What you are asked to do:
Return the lines below that contain the word "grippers".

[Records excerpted from a collection]
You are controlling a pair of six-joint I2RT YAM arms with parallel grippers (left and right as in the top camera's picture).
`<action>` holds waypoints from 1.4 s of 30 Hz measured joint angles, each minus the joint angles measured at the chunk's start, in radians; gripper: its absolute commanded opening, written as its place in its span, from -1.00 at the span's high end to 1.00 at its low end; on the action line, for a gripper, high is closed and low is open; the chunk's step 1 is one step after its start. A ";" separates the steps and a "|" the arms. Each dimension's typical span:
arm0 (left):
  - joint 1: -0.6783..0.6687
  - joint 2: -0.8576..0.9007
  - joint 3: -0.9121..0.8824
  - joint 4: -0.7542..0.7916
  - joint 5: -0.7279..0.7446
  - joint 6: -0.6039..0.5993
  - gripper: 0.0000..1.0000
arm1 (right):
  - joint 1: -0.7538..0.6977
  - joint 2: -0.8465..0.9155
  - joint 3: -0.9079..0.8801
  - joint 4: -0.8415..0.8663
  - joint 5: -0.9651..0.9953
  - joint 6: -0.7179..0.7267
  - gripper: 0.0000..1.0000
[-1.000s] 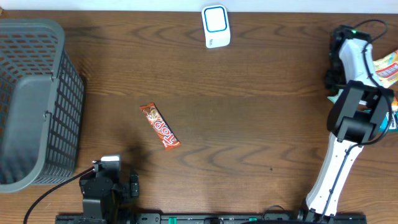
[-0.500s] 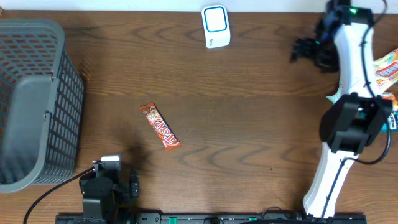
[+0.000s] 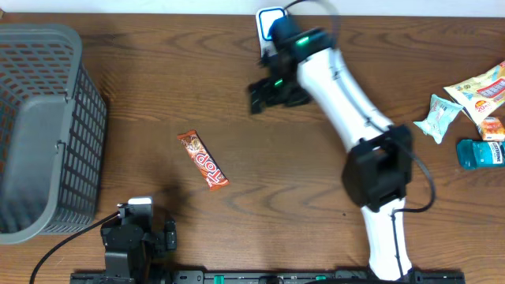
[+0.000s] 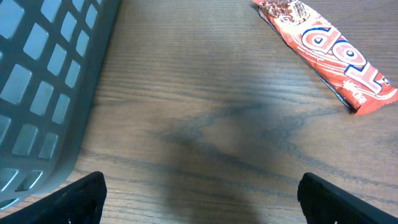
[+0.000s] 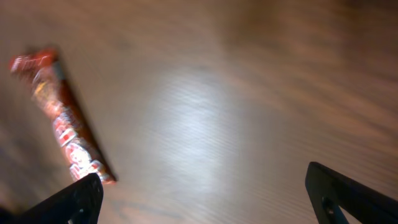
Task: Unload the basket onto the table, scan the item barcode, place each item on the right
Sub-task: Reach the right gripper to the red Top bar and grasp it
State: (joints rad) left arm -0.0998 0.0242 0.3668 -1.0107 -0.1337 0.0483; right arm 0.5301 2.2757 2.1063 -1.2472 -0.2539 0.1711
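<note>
A red-orange snack bar point(image 3: 203, 159) lies flat on the wooden table, left of centre. The left wrist view has it at top right point(image 4: 326, 46), and the blurred right wrist view at far left point(image 5: 65, 127). A white and blue scanner point(image 3: 274, 31) stands at the back edge, partly hidden by the right arm. My right gripper point(image 3: 262, 93) hovers open and empty just in front of the scanner, right of and beyond the bar. Its jaws point(image 5: 211, 193) stand wide over bare wood. My left gripper point(image 4: 202, 199) is open and empty near the front edge, short of the bar.
A grey mesh basket point(image 3: 47, 126) fills the left side and shows at the left of the left wrist view point(image 4: 37, 81). Several snack packets point(image 3: 473, 87) and a blue pack point(image 3: 480, 152) lie at the far right edge.
My right arm has swung from the right edge, over the packets, leftward to the back middle near the scanner. The snack bar and left arm have not moved.
</note>
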 measured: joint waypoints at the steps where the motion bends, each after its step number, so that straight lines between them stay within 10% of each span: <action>1: 0.000 0.000 0.000 0.000 0.000 0.000 -0.96 | 0.034 0.000 -0.022 0.027 0.000 -0.002 -0.98; 12: 0.000 0.000 0.000 0.000 0.000 0.000 -0.96 | 0.319 0.003 -0.185 0.280 0.071 -0.127 -0.96; 21: 0.000 0.000 0.000 0.000 0.000 0.000 -0.96 | 0.410 0.003 -0.244 0.429 0.230 -0.168 -0.51; 27: 0.000 0.000 0.000 0.000 0.000 0.000 -0.96 | 0.425 0.005 -0.334 0.497 0.266 -0.159 0.24; 34: 0.000 0.000 0.000 0.000 0.000 0.000 -0.96 | 0.441 0.006 -0.340 0.510 0.293 -0.089 0.04; 42: 0.000 0.000 0.000 0.000 0.000 0.000 -0.96 | 0.446 0.006 -0.347 0.510 0.467 -0.047 0.54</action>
State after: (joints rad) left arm -0.0998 0.0242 0.3664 -1.0107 -0.1337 0.0483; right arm 0.9756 2.2822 1.7592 -0.7368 0.2127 0.1246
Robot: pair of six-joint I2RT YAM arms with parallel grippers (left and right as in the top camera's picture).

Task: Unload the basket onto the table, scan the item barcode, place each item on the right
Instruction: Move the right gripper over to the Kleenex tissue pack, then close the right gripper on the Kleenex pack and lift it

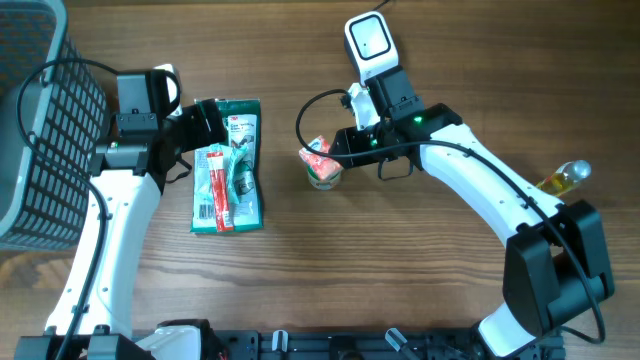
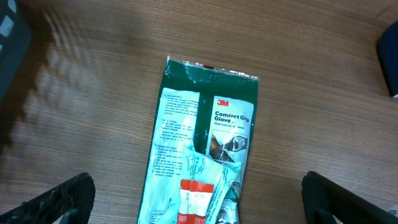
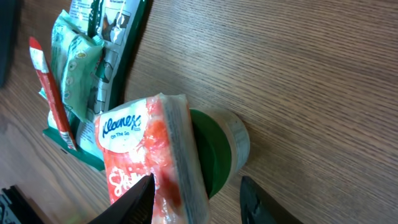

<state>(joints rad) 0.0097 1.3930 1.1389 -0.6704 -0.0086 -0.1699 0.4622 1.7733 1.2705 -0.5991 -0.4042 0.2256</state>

Solution to this problem:
You are controlling a pair of six-joint I2RT YAM arms with parallel grippers (left and right as in the top camera's picture).
Robot: pair of six-joint I2RT YAM arms with parallel grippers (left and right as in the top camera's picture).

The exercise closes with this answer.